[Stored data entries]
· · · · · · ·
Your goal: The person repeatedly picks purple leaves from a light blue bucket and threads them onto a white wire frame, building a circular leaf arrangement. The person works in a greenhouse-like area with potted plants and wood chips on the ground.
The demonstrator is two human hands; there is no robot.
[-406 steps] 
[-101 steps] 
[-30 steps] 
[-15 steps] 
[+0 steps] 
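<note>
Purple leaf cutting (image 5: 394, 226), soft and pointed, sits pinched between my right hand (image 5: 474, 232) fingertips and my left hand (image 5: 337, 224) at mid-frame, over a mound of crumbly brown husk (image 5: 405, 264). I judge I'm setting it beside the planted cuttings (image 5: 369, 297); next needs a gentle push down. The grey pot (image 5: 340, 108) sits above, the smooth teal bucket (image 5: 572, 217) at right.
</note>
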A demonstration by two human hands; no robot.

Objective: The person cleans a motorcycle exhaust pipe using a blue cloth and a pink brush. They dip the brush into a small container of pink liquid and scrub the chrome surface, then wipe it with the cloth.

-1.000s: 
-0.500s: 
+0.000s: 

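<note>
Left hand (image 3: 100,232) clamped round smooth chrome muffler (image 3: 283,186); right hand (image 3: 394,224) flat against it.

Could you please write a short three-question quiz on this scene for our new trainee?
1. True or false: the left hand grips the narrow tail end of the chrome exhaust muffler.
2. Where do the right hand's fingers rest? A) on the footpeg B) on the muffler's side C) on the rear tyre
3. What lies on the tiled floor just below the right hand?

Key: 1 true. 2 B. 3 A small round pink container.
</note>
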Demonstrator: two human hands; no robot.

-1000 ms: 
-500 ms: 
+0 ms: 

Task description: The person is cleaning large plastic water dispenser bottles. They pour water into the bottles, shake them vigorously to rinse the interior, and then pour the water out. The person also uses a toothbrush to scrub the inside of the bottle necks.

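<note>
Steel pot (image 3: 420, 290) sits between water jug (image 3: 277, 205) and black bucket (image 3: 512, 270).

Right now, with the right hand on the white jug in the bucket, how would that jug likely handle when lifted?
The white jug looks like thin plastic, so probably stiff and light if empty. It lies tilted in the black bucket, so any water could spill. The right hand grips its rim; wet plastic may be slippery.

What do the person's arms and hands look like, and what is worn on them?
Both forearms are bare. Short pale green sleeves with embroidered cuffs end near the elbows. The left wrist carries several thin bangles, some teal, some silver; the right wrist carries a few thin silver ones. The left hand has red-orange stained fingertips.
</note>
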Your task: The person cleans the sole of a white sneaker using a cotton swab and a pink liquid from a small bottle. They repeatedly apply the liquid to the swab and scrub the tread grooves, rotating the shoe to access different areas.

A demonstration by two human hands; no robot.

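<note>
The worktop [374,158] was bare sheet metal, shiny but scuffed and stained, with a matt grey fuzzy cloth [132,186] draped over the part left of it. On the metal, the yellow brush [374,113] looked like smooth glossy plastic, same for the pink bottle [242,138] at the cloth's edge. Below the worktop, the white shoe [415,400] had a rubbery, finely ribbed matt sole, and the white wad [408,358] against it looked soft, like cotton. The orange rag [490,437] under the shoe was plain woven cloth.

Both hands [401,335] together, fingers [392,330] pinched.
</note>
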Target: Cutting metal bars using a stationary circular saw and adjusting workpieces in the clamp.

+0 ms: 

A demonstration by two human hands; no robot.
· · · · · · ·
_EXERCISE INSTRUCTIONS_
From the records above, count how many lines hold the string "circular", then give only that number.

_RESPONSE TO THIS TASK_
2